Dataset excerpts:

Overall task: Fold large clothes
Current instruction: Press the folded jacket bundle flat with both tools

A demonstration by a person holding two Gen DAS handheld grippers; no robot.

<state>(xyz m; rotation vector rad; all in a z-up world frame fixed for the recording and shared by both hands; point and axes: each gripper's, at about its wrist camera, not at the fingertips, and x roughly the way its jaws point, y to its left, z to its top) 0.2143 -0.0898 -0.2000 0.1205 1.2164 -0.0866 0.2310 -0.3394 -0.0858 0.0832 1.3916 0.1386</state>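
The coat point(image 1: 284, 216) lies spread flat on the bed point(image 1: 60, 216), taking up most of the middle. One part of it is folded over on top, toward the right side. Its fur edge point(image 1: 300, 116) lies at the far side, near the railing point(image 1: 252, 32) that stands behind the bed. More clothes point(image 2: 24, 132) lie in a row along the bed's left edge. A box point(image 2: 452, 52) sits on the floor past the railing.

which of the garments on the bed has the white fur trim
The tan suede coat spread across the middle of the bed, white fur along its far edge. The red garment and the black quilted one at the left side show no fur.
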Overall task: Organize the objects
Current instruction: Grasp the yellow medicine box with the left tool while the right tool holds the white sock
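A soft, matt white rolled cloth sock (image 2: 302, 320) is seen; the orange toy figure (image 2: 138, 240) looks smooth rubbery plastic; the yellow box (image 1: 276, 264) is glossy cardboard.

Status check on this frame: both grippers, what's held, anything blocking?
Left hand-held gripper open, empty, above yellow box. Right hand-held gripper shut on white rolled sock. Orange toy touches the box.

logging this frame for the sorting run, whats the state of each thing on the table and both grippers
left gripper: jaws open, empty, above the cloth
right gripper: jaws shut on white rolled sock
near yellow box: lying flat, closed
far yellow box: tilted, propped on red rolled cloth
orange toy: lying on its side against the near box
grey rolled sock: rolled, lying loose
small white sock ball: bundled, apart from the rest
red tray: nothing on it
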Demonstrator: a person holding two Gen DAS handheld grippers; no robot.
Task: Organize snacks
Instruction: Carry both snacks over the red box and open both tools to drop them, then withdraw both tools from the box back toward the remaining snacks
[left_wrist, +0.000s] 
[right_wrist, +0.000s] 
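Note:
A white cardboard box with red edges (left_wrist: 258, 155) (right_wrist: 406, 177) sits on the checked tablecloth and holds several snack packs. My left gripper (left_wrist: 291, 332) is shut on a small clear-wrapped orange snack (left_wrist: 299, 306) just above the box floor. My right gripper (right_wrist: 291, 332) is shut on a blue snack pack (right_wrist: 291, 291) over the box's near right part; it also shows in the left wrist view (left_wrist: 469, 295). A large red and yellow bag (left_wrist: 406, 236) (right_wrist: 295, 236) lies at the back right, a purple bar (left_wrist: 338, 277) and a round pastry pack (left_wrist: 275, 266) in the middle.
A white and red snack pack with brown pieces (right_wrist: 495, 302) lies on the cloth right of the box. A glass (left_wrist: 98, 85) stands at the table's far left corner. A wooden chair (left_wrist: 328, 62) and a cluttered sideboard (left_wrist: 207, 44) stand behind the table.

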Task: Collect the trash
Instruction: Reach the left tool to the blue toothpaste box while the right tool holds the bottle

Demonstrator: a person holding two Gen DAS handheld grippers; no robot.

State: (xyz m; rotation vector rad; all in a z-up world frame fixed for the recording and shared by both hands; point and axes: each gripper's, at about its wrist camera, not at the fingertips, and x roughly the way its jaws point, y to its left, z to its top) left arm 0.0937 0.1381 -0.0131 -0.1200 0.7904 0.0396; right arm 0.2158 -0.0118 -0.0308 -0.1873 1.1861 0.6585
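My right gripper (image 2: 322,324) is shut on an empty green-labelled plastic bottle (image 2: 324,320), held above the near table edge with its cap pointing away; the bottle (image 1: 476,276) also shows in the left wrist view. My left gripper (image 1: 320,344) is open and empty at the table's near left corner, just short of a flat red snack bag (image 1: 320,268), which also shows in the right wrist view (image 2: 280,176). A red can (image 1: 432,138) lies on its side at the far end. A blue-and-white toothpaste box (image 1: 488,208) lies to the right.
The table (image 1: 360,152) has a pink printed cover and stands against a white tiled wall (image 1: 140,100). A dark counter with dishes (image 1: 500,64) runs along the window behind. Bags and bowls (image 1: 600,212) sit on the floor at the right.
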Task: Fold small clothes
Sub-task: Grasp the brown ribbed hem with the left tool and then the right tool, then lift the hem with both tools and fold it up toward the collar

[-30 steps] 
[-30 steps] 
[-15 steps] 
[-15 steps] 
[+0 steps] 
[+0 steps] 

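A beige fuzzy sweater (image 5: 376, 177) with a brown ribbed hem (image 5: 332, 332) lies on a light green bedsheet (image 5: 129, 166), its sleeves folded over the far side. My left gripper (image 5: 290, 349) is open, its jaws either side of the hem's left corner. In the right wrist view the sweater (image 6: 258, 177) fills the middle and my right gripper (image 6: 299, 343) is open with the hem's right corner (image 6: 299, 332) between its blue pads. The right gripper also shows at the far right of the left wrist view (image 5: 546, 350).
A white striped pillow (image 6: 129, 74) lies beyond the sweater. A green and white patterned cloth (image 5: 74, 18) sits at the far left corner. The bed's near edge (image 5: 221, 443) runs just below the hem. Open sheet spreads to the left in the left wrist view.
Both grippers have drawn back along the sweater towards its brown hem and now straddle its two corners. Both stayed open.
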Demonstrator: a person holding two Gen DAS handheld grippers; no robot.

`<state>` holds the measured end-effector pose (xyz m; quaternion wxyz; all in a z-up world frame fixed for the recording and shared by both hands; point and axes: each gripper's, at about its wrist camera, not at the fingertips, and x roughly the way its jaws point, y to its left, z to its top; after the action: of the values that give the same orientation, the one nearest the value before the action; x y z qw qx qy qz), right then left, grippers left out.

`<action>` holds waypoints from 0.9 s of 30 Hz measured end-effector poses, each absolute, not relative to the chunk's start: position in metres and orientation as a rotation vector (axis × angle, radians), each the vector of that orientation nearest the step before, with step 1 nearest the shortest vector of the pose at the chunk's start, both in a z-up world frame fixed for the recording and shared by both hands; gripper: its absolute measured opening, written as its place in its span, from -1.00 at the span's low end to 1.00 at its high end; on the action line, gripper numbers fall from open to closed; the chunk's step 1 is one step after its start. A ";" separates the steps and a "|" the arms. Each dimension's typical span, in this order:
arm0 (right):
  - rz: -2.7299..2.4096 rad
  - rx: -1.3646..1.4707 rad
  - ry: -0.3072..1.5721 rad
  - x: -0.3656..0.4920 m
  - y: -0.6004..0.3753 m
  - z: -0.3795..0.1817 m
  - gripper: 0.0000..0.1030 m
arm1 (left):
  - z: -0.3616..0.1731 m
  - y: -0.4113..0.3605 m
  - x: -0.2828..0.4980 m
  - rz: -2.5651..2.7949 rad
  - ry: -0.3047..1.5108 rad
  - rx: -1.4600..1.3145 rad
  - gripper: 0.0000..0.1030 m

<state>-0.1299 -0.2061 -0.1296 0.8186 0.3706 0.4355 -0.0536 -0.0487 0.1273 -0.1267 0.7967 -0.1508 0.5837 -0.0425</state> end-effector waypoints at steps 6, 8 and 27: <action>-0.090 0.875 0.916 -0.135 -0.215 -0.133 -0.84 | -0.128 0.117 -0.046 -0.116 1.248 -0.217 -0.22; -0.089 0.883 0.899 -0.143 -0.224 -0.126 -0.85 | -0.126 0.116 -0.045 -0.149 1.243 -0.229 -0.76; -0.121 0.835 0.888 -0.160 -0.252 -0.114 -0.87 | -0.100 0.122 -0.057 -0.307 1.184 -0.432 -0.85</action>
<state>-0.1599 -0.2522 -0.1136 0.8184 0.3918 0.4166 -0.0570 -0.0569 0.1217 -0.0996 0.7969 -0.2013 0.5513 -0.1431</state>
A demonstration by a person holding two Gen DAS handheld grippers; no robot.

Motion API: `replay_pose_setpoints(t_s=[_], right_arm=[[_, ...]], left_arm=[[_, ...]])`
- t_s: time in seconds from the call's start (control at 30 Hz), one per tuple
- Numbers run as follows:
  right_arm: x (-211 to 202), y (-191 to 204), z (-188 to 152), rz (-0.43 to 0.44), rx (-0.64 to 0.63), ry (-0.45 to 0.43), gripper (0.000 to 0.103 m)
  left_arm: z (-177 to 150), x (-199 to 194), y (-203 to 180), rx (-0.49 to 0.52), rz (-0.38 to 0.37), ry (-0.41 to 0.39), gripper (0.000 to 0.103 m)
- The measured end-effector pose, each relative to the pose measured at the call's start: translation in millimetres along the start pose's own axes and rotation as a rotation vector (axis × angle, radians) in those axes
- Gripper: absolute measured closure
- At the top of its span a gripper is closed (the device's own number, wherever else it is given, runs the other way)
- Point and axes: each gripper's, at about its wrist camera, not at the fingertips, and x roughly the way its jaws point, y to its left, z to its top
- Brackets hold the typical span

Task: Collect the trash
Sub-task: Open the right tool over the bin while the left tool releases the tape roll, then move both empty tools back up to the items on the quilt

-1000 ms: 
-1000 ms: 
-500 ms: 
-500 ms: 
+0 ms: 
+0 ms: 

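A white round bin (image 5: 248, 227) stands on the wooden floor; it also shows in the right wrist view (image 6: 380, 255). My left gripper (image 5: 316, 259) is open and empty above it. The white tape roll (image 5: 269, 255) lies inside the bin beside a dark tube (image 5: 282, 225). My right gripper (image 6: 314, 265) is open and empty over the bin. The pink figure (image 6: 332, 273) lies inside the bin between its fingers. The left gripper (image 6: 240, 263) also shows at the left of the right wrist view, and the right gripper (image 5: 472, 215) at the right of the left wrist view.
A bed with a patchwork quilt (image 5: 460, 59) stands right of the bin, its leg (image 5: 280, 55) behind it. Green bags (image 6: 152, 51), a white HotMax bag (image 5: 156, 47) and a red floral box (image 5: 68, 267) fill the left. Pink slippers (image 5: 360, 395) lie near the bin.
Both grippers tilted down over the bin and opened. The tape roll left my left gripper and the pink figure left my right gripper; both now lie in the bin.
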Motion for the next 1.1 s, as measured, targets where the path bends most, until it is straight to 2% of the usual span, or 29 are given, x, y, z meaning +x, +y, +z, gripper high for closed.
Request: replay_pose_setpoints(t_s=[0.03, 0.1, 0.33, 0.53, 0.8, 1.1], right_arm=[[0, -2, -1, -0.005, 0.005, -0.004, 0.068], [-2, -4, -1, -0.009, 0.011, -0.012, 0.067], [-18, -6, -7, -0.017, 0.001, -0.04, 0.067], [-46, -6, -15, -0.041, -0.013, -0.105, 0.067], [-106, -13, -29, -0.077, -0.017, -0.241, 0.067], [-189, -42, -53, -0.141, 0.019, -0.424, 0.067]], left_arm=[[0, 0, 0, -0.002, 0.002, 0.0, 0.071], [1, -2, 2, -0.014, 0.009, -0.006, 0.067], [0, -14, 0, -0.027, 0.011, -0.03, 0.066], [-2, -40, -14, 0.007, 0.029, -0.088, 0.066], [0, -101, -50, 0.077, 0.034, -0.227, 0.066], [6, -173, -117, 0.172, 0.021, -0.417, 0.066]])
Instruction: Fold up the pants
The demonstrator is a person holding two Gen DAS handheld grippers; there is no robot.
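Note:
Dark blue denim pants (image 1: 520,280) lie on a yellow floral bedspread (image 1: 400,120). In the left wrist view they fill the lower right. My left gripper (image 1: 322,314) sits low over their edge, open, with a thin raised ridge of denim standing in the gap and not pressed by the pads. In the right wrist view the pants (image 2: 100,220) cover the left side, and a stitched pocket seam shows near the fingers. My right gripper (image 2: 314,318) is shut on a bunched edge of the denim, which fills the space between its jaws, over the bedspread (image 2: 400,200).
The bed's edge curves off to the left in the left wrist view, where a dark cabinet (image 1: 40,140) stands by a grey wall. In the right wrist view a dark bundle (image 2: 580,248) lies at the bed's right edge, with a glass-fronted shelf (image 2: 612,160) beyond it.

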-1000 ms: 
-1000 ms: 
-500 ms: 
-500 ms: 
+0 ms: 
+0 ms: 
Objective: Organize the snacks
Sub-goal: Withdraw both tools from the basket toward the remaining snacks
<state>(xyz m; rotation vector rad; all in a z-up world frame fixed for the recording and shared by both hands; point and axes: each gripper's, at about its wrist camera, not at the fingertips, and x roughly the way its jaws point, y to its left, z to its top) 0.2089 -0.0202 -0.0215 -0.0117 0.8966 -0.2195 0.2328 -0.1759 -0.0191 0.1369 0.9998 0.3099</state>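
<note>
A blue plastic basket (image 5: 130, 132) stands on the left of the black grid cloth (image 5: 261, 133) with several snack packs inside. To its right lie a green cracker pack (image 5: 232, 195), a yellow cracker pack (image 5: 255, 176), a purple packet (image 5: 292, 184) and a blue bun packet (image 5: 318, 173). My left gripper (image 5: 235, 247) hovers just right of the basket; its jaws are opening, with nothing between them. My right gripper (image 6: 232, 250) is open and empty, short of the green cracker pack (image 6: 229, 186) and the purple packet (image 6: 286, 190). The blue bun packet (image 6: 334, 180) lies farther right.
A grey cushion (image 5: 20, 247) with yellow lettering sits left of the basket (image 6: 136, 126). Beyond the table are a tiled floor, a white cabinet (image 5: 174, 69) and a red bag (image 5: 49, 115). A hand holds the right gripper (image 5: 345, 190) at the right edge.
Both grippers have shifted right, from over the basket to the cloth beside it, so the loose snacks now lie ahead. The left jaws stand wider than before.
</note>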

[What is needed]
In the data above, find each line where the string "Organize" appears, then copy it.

[Completed task]
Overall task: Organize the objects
Task: Organize snacks
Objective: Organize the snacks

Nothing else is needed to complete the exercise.